* [Required work]
Take the listing below and write it out again exactly, skipping any picture that it holds.

== Given material ==

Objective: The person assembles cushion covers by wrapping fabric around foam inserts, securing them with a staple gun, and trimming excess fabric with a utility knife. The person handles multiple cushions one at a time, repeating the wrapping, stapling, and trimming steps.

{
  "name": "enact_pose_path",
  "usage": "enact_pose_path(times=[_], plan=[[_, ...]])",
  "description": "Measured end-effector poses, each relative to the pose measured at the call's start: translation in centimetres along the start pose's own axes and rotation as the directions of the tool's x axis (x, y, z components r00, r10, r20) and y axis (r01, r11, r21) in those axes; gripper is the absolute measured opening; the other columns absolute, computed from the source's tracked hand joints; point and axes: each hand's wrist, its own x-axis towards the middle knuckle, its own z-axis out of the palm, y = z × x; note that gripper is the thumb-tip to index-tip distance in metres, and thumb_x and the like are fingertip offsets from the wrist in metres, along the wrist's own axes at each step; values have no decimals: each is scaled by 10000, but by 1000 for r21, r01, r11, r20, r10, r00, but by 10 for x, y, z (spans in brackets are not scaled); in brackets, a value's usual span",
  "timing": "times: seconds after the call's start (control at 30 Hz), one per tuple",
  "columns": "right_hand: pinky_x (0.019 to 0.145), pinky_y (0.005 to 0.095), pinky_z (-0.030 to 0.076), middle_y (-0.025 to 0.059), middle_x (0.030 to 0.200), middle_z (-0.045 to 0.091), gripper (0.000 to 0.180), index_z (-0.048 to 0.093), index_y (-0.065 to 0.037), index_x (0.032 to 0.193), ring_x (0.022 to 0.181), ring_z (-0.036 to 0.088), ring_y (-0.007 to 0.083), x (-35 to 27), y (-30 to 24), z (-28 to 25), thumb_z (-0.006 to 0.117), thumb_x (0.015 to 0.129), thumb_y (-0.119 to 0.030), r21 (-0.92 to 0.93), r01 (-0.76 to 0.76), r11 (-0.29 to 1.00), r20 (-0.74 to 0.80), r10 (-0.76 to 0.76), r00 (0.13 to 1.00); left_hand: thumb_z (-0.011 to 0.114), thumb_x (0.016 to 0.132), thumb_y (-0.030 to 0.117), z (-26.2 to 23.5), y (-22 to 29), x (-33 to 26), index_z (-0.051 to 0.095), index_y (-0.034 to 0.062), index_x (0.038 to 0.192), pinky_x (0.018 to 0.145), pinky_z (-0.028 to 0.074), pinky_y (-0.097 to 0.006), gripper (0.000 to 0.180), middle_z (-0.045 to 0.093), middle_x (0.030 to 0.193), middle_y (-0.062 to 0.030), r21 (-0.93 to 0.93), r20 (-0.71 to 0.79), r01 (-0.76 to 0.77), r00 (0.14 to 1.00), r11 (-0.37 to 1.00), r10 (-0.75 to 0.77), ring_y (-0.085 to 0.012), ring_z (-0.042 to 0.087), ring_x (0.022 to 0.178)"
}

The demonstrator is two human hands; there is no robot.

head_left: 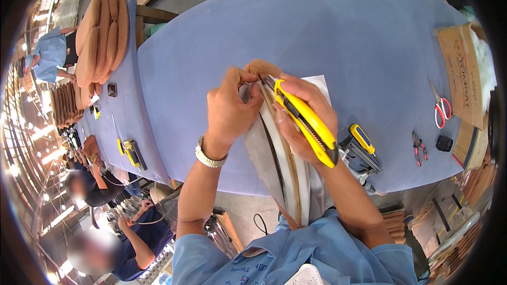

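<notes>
In front of my body stands a brown cushion-like piece, seen edge-on, with grey and white cloth layers (270,166) and a tan strip along its edge. My left hand (232,106), with a metal watch on the wrist, pinches the far end of this edge between thumb and fingers. My right hand (317,103) is wrapped round a yellow utility knife (309,122). The knife's tip points at the spot beside my left fingertips; whether the blade touches the cloth I cannot tell. A white sheet (321,85) shows behind my right hand.
On the blue table (222,37), right of me, lie a staple gun (362,157), a yellow-handled tool (362,136), pliers (420,149), scissors (441,111) and a cardboard box (458,74). Brown cushions (103,39) are stacked at the left, where several people work.
</notes>
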Motion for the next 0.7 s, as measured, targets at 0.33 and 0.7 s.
enact_pose_path(times=[0.33,0.7], plan=[[654,234,493,67,955,705,221,681,8,1066,769,621,72,73,-19,-29,806,890,-38,-7,83,997,61,-82,995,758,886,48,10,3,-10,664,38,956,529,458,-249,117,718,743,-59,-126,-71,43,996,991,-52,-63,558,559],[531,264,451,15,677,639,207,654,-30,870,586,574,72,101,20,26,685,993,-193,-59,-114,992,10,115,993,739,880,21,31,-5,-20,640,-1,946,584,495,-223,120,802,1010,-140,-232,-195,68,974,970,-115,-22,597,648]])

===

* [Task response]
Objective: The person assembles cushion covers by wrapping fabric around foam inserts, securing them with a staple gun, and trimming excess fabric with a utility knife. The person handles multiple cushions one at a time, repeating the wrapping, stapling, and trimming steps.

{
  "name": "enact_pose_path",
  "usage": "enact_pose_path(times=[_], plan=[[_, ...]])",
  "description": "Measured end-effector poses, each relative to the pose measured at the call's start: translation in centimetres along the start pose's own axes and rotation as the directions of the tool's x axis (x, y, z components r00, r10, r20) and y axis (r01, r11, r21) in those axes; gripper is the absolute measured opening; the other columns absolute, computed from the source's tracked hand joints; point and axes: each hand's wrist, its own x-axis towards the middle knuckle, its own z-axis out of the palm, y = z × x; note that gripper is the thumb-tip to index-tip distance in metres, and thumb_x and the like are fingertip offsets from the wrist in metres, along the wrist's own axes at each step; values have no decimals: each is scaled by 10000, but by 1000 for r21, r01, r11, r20, r10, r00, but by 10 for x, y, z (spans in brackets are not scaled); in brackets, a value's usual span",
  "timing": "times: seconds after the call's start (control at 30 Hz), one per tuple",
  "columns": "right_hand: pinky_x (0.019 to 0.145), pinky_y (0.005 to 0.095), pinky_z (-0.030 to 0.076), middle_y (-0.025 to 0.059), middle_x (0.030 to 0.200), middle_z (-0.045 to 0.091), gripper (0.000 to 0.180), index_z (-0.048 to 0.093), index_y (-0.065 to 0.037), index_x (0.032 to 0.193), ring_x (0.022 to 0.181), ring_z (-0.036 to 0.088), ring_y (-0.007 to 0.083), x (-35 to 27), y (-30 to 24), z (-28 to 25), thumb_z (-0.006 to 0.117), thumb_x (0.015 to 0.129), thumb_y (-0.119 to 0.030), r21 (-0.92 to 0.93), r01 (-0.76 to 0.76), r11 (-0.29 to 1.00), r20 (-0.74 to 0.80), r10 (-0.76 to 0.76), r00 (0.13 to 1.00); left_hand: thumb_z (-0.011 to 0.114), thumb_x (0.016 to 0.132), thumb_y (-0.030 to 0.117), z (-26.2 to 23.5), y (-22 to 29), x (-33 to 26), index_z (-0.051 to 0.095), index_y (-0.034 to 0.062), index_x (0.038 to 0.192), pinky_x (0.018 to 0.145), pinky_z (-0.028 to 0.074), pinky_y (-0.097 to 0.006), gripper (0.000 to 0.180), middle_z (-0.045 to 0.093), middle_x (0.030 to 0.193), middle_y (-0.062 to 0.030), r21 (-0.93 to 0.93), r20 (-0.71 to 0.79), r01 (-0.76 to 0.77), r00 (0.14 to 1.00), r11 (-0.37 to 1.00), r10 (-0.75 to 0.77), ring_y (-0.085 to 0.012), ring_z (-0.042 to 0.087), ring_x (0.022 to 0.178)"
}

The demonstrator is two human hands; there is no robot.

head_left: 

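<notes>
In front of my body stands a brown cushion-like piece, seen edge-on, with grey and white cloth layers (270,166) and a tan strip along its edge. My left hand (232,106), with a metal watch on the wrist, pinches the far end of this edge between thumb and fingers. My right hand (317,103) is wrapped round a yellow utility knife (309,122). The knife's tip points at the spot beside my left fingertips; whether the blade touches the cloth I cannot tell. A white sheet (321,85) shows behind my right hand.
On the blue table (222,37), right of me, lie a staple gun (362,157), a yellow-handled tool (362,136), pliers (420,149), scissors (441,111) and a cardboard box (458,74). Brown cushions (103,39) are stacked at the left, where several people work.
</notes>
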Motion for the next 0.7 s, as measured, targets at 0.33 and 0.7 s.
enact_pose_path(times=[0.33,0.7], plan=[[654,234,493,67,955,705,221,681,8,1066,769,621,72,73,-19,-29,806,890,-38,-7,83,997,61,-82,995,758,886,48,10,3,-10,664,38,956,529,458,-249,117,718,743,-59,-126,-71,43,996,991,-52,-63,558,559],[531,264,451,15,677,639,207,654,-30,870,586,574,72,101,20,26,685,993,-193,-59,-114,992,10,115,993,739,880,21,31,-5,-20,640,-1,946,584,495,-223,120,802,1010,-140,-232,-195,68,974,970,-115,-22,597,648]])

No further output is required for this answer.